Car la crise est plus ancienne que le Brexit. Chez les jeunes médecins, la colère gronde concernant les salaires et le manque de praticiens dans les différents établissements. Augmenter les horaires risque d’aggraver le problème, et non le résoudre, estiment-ils. Leur constat est simple : la mesure n’assurera pas la sécurité des patients et reste difficilement applicable.

L’attente s’allonge

Les faits ne peuvent que leur donner raison : notre voisin d’Outre-Manche est connu pour ses délais d’attente astronomiques. Au cours de l’année 2015, le problème s'est accentué. Feeling the Wait, un rapport de la Patients Association, souligne que 92 700 personnes ont attendu plus de 18 semaines avant une opération de routine. Par rapport à l’année précédente, ce nombre a explosé de 80 %. 

Des objectifs ont bien été fixés : les établissements du NHS ne doivent pas faire attendre leurs patients plus de 18 semaines pour une intervention classique et 62 jours pour un traitement contre le cancer. Mais les structures qui n'arrivent pas à tenir cet engagement   n’ont plus à payer d’amende depuis juillet. Un relâchement d’autant plus alarmant qu’en 2015,  753 interventions ont été annulées chaque jour à cause du manque d’équipement, de lits ou d’erreurs de calendrier.

Une tension permanente

Ces annulations risquent de se multiplier à l’approche de l’hiver, traditionnellement chargé pour le système de santé britannique. Un plan du gouvernement, destiné à limiter les tensions, prévoit l’annulation d’interventions chirurgicales afin de libérer des lits. Les médecins auront donc pour mission de renvoyer chez eux tous les patients qui le pourront. En outre, la campagne de vaccination contre la grippe sera étendue.
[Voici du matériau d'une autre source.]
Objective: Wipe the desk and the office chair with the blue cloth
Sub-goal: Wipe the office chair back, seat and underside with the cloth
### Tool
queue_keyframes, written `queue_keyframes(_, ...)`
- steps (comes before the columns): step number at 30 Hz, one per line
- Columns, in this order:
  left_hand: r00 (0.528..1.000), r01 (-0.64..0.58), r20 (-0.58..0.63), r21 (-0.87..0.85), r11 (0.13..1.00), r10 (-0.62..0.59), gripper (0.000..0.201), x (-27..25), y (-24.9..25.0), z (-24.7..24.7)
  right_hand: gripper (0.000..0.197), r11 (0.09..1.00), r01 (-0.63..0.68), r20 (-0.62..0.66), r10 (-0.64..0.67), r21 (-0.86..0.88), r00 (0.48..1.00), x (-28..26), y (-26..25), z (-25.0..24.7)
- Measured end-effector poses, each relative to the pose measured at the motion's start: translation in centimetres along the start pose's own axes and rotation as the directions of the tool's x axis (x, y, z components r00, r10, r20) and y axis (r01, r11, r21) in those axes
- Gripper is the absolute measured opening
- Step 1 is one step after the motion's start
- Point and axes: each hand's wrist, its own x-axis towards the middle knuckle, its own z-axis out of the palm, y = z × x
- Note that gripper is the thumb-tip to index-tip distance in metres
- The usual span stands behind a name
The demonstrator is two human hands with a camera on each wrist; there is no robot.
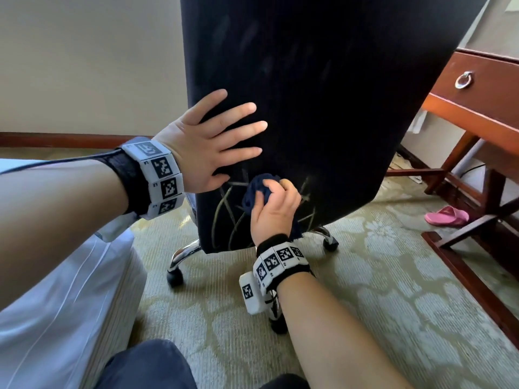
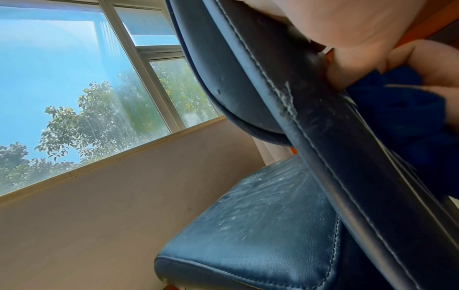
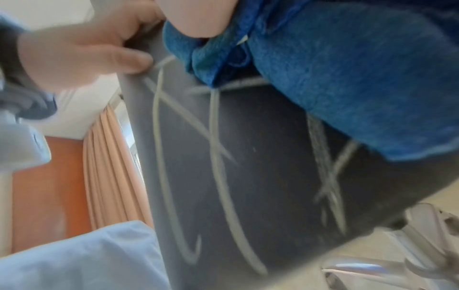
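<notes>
Blue cloth (image 1: 259, 193) sits bunched in our right hand (image 1: 273, 213), whose fingers curl round it and press it on the lower back panel of the office chair (image 1: 323, 94). Our left hand (image 1: 209, 146) lies flat, fingers spread, on the same panel. Pale scribbled lines (image 1: 224, 211) cross the panel beside the cloth. A bed (image 1: 56, 276) stands left, the wooden bench (image 1: 483, 88) right, a pink slipper (image 1: 446, 216) beneath it. Only the left wrist view shows the chair seat (image 2: 261, 225) and a window (image 2: 74, 78).
</notes>
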Motion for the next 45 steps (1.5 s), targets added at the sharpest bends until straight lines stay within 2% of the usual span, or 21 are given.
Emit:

Mais le Collège Royal de Médecine d’Urgence a lui-même prévenu : le nombre de médecins et de lits est bien en-deçà des effectifs nécessaires. Le Royaume-Uni dispose du plus faible nombre de places par personne de l’Europe, faute de moyens. Le Dr Cliff Mann, président du Collège, illustre la situation dans les colonnes du Telegraph : « L’hiver dernier, le NHS a été soumis à une énorme pression malgré des températures clémentes et une grippe de faible ampleur. Il suffirait d’une large épidémie l’hiver prochain pour nous submerger. »

Des erreurs médicales en hausse

De plus en plus de patients consultés en toujours moins de temps. Le NHS veut remettre ses comptes à flots, mais le prix est élevé. D’après les données du système de santé, le nombre d’erreurs médicales a augmenté sur la période 2005-2015. Entailles, ponctions, perforations et hémorragies non intentionnelles sont 27 % plus fréquentes. Ce sont désormais plus de 6 000 patients qui en sont victimes. L’association Action Against Medical Accidents y voit la conséquence d’interventions plus complexes et d’un meilleur signalement des incidents.

Mais la pression que subissent les professionnels de santé, trop peu nombreux par rapport aux patients en demande, ne doit pas être écartée selon elle. Ce manque de temps, une expatriée en témoigne sur son blog Un sushi dans mon lit : « Je n’ai jamais passé plus de trois minutes avec un médecin », explique-t-elle. La bloggeuse souligne aussi le manque de coordination entre les différentes structures.